Code snippet scanning is a common question we get from prospects. We typically try to dig at why the prospect actually thinks they need snippet matching. We think this comes from mis-informed demand. To create conversation with the masses on this topic, I've shared my perspective so you have a complete picture of the risk and cost of code snippet scanning.
Prospect Question: Is there an inexpensive option for code snippet scans of source code that we could use in conjunction with Component Lifecycle Management?
I believe people think they need snippet matching because that was actually common in c/c++ and people assume it happens frequently in modern languages (untrue), and vendors have been successful in raising awareness of this problem because that's what they are good at. It's like going to a surgeon and asking him what to do. Of course he's going to say you need the operation. That's what he does.
While it is true that developers could copy code around, in a component based language like Java (and every language since) the reality is they don't. I can't recall any well known, high profile lawsuits involving snippets. They involved wholesale reuse of components/frameworks/operating systems. As an example, in 2013 Fantec was taken to court because firmware of the media player included the iptables software which is licensed under the GPLv2. Specifically, this wasn't really source code cut and paste, they included the entire iptables application in the linux based firmware.
In Mark Radcliffe's list of the "Top Ten FOSS Legal Developments" of 2012, Item 2 states, "A separate but related case also involved the Android operating system. Oracle sued Google for the alleged infringement of Oracle’s copyrights in the Java software (which it had acquired from Sun Microsystems, Inc.)"...." However, at the end of May, Judge Alsup issued a decision finding that the Java APIs were not protectable under copyright law."
Continuing with case analysis, Radcliffe states in Item 3, "The case involved the copying of the scripts and certain functions of the SAS analytical software." ...."The court found that such functions and programming language were not protected under the EU Directive on Protection of Computer Programs".
These examples reflect an accurate risk vs reward calculation: Do I need snippet matching if people aren't really doing it and/or it's not yet proven to be a real-world risk?
In addition to the real world risk assessment, there needs to be consideration of the cost of actually performing detailed, line by line analysis of source. This level of analysis is expensive both in terms of time and compute resources, but also generally leads to indeterminate results that require human analysis. The end result is that it can't be done fast enough to be fully integrated into the development lifecycle and it's not precise enough to program actionable results against.
To be clear, I'm not condoning copyright infringement. Stealing someone else's work is wrong, plain and simple. Nor am I saying that scanning source doesn't have its place. OpenLogic and Palimeda have built a solid following for a reason. Dave McLoughlin from OpenLogic lays out a good case for scanning in his presentation "Understanding the Value of Scanning for Open Source Software".

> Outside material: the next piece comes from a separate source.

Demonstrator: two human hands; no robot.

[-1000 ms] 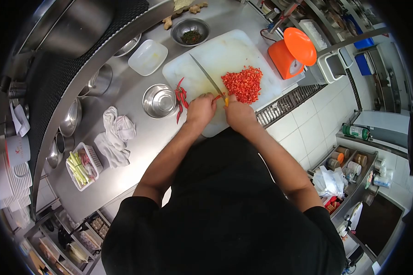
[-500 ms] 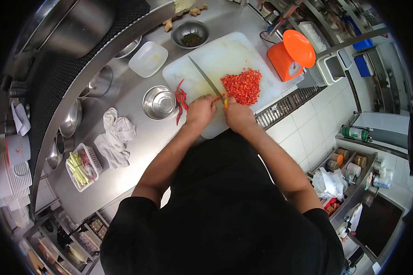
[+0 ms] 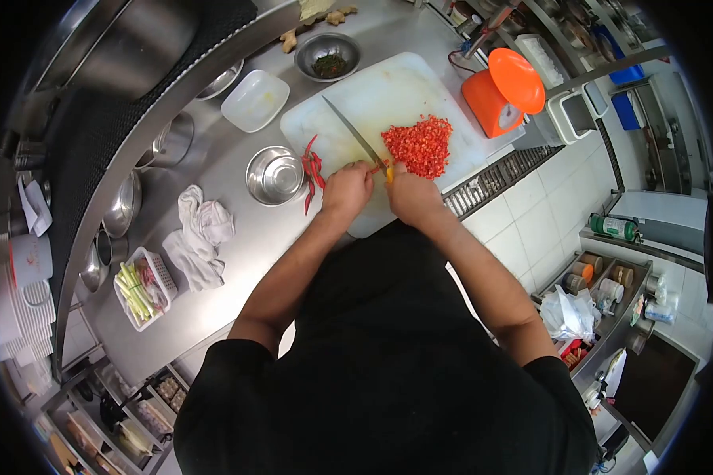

If you absolutely, positively must ensure the provenance of every single line of code and can put the resources behind it, go for it....but do it with an awareness of the real world risk and costs. However, if you need a place to get started and want something that can cover the cases that are more likely to happen in the real world, perhaps snippet scanning isn't of the highest priority.
Ultimately it's like buying insurance. You need to assess how likely a given risk is and how much you have to lose. Just don't expect the agent to provide realistic answers for you. Only you or your organization can make that ROI assessment, I just ask you do it with a complete picture of both the risk and the cost.